After a woman is under anesthesia, a catheter is inserted into the bladder to keep it empty during the procedure. Another catheter is then inserted into the uterus and a blue dye is injected to stain the uterine cavity; this staining of the uterine cavity is necessary to help the physician determine the location of the fibroids, which often are so large they are indistinguishable from the tissue of the uterus.

The blue dye also runs into the fallopian tubes and allows the physician to determine whether they are blocked or open. Repairs to the fallopian tubes can also be made during this procedure.

Next, a drug is injected into the first fibroid slated for removal, causing the blood supply to stop for 20 minutes and allowing the physician to remove the fibroid with less risk of excessive bleeding and transfusion.

Special care must be taken when closing up the defect (space) left where the fibroid was removed. Each layer of tissue must be sutured individually to prevent clots and other complications. As each fibroid is removed, this procedure is repeated.

All women undergoing a minimally invasive myomectomy technique should be aware of the possible need to convert to a traditional abdominal procedure while the myomectomy is in progress.

As previously mentioned, there are several ways to perform a myomectomy.

Trans-cervical Myomectomy

This is performed during a hysteroscopy with the aid of a resectoscope to treat submucosal fibroids.

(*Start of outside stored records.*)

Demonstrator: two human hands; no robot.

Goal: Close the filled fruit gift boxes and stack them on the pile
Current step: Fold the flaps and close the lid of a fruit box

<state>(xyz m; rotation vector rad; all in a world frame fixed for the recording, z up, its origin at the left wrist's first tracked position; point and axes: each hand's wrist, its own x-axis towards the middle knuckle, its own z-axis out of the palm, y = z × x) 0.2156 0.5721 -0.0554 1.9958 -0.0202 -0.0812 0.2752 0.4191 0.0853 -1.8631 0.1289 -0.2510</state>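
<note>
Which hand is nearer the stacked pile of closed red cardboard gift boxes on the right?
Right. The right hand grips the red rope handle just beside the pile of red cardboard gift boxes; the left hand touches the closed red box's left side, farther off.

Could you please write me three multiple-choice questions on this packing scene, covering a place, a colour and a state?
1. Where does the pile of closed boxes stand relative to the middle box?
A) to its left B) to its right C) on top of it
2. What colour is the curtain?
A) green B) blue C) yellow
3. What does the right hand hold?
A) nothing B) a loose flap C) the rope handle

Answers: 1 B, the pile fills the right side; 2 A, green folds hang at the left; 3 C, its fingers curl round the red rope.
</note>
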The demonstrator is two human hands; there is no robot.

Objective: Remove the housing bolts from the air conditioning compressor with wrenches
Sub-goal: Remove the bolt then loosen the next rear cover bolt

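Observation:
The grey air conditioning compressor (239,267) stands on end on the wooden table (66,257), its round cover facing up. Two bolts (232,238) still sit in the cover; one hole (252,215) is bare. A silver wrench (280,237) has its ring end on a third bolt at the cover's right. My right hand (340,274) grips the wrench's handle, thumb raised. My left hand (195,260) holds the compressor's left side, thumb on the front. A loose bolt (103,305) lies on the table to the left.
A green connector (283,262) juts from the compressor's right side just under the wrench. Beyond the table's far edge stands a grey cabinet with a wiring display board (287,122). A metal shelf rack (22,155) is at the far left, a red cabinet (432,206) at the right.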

Other types of myomectomy may be performed during this procedure if intramural or subserosal fibroids are present.

Laparoscopic Myomectomy

This is a procedure that removes the fibroids and repairs the defect left where the fibroid was located.

Proper repair of the defect is of extreme importance in the prevention of complications. A small incision is made, usually in the navel, and a laparoscope is inserted where the myomectomy is performed. This type of myomectomy offers the fastest recovery time.

Laparoscopic Myomectomy with Colpotomy

This is a procedure that involves an incision in the vagina to remove large pieces of fibroids. This procedure does not close the defect left by the fibroid and must be performed in conjunction with another procedure.

Laparoscopic Minilap Myomectomy

This is a procedure that also includes a small traditional abdominal incision to remove the fibroids. This type of procedure can be used for any size of fibroid. Because the incision is only 4-5 cm, recovery is quicker than from a conventional myomectomy.

Conventional Myomectomy

This is still the most commonly performed type of myomectomy, as laparoscopic myomectomies are more difficult to perform.

A traditional myomectomy requires a 5-7 inch abdominal incision, three to five days of hospitalization, and six to eight weeks for recovery.

Questions to Ask Your Physician

  • Why are you recommending a myomectomy now?
  • What are the risks if I decide against myomectomy? 
  • How often do you perform myomectomies?
  • Can you perform a myomectomy without regard to the size or location of fibroids? 
  • What type of myomectomy are you advising for me? Why? 
  • Will I require blood transfusions

Remember, your physician should explain all possible options before you make your decision. If your physician does not offer myomectomy for fibroids and insists on hysterectomy, it is most likely because he is not experienced enough to safely perform a myomectomy, and you should ask him for a referral to a physician who is experienced in performing a myomectomy. A good physician will gladly give you such a referral and a second opinion is always a wise choice before any major surgery.